▶ **What to work on**: Could you filter the listing for lines with the word "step" and return them?

▶ **Provided material**:
--- START ---
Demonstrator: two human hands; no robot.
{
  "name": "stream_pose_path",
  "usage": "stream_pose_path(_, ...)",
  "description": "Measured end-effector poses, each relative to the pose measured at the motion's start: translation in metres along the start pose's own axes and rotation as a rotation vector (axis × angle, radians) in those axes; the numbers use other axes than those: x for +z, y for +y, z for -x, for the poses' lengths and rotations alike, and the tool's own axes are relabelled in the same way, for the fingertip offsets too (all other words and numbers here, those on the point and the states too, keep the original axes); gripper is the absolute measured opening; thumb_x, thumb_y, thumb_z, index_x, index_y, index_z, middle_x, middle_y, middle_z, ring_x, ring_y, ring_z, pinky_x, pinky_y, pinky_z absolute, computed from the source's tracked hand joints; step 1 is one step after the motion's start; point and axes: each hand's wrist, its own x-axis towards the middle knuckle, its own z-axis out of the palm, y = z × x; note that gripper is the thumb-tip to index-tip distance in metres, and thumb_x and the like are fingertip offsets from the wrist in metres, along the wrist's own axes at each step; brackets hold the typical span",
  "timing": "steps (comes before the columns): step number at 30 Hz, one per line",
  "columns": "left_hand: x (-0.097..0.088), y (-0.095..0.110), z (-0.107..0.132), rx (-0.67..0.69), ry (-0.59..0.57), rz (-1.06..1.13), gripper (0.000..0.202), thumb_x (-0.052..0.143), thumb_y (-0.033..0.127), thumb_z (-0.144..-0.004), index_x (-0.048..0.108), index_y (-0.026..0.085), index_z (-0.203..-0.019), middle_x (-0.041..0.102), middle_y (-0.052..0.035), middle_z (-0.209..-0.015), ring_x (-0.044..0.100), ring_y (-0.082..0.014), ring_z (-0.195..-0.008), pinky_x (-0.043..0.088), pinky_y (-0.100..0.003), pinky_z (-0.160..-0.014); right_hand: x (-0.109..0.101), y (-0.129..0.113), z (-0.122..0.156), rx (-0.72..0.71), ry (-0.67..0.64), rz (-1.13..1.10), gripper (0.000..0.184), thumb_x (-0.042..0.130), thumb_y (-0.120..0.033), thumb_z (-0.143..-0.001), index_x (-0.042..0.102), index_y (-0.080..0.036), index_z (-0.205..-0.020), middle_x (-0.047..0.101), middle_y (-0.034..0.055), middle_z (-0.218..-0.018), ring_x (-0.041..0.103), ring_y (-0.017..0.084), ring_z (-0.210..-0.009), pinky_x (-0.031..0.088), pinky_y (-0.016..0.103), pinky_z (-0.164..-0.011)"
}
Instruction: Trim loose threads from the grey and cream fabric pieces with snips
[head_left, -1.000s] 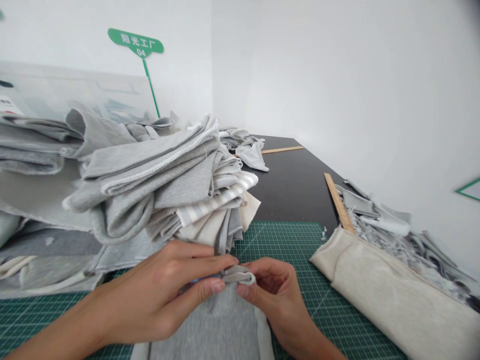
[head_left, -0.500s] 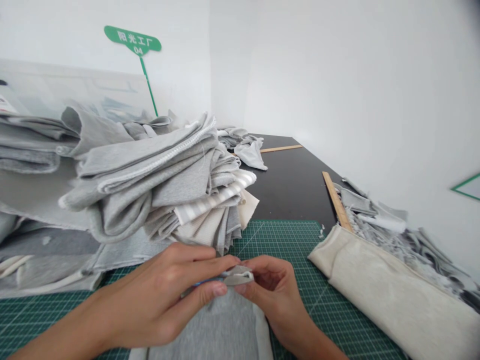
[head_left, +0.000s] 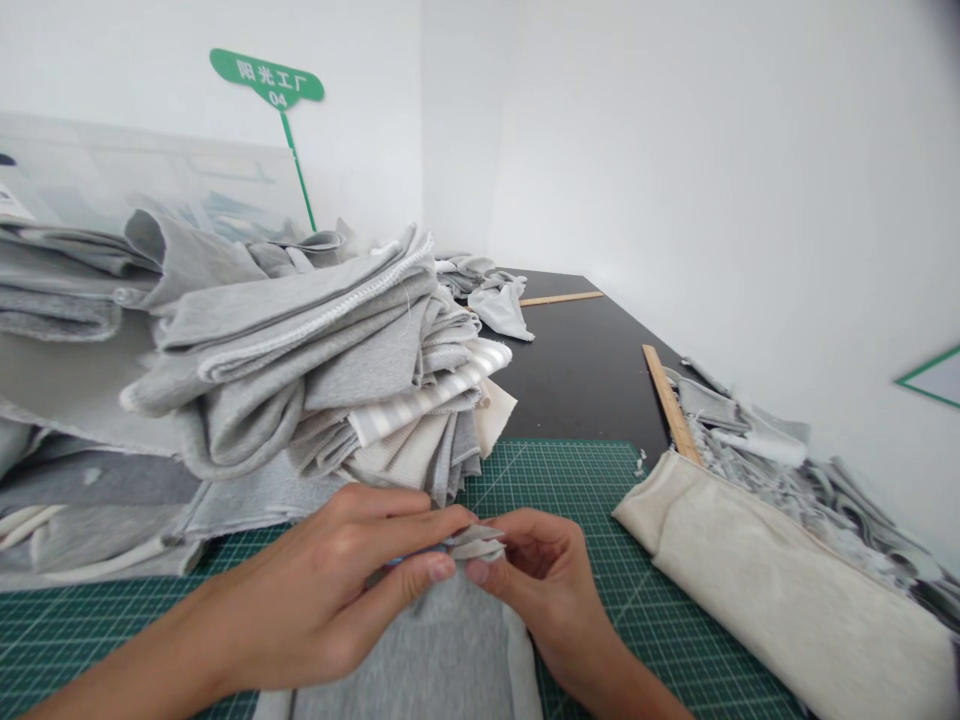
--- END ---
▶ **Written answer**:
  "description": "Measured end-effector poses, each relative to the pose measured at the motion's start: translation in metres along the start pose's own axes and rotation as a rotation vector (axis × angle, radians) in those axes; the numbers use other axes than those: x for +z, y for +y, z for -x, for the poses' lengths and rotations alike, and the tool's own axes are relabelled in the same way, for the fingertip offsets too (all other words and numbers here, those on the point and the states too, keep the original axes); gripper is the absolute measured opening; thumb_x, thumb_y, thumb_z, index_x, index_y, index_z, middle_x, middle_y, middle_z, ring_x, ring_y, ring_z, pinky_x, pinky_y, pinky_z absolute, computed from the source's tracked hand joints; step 1 is one step after the motion's start; point and axes: each hand's wrist, its own x-axis towards the middle knuckle, its own z-axis out of the palm, y = z × x; note that gripper is the thumb-tip to index-tip distance in metres, and thumb_x and the like are fingertip offsets from the wrist in metres, along the wrist's own axes at each step; brackets hold the typical span",
  "timing": "steps (comes before the columns): step number at 30 Hz, one per line",

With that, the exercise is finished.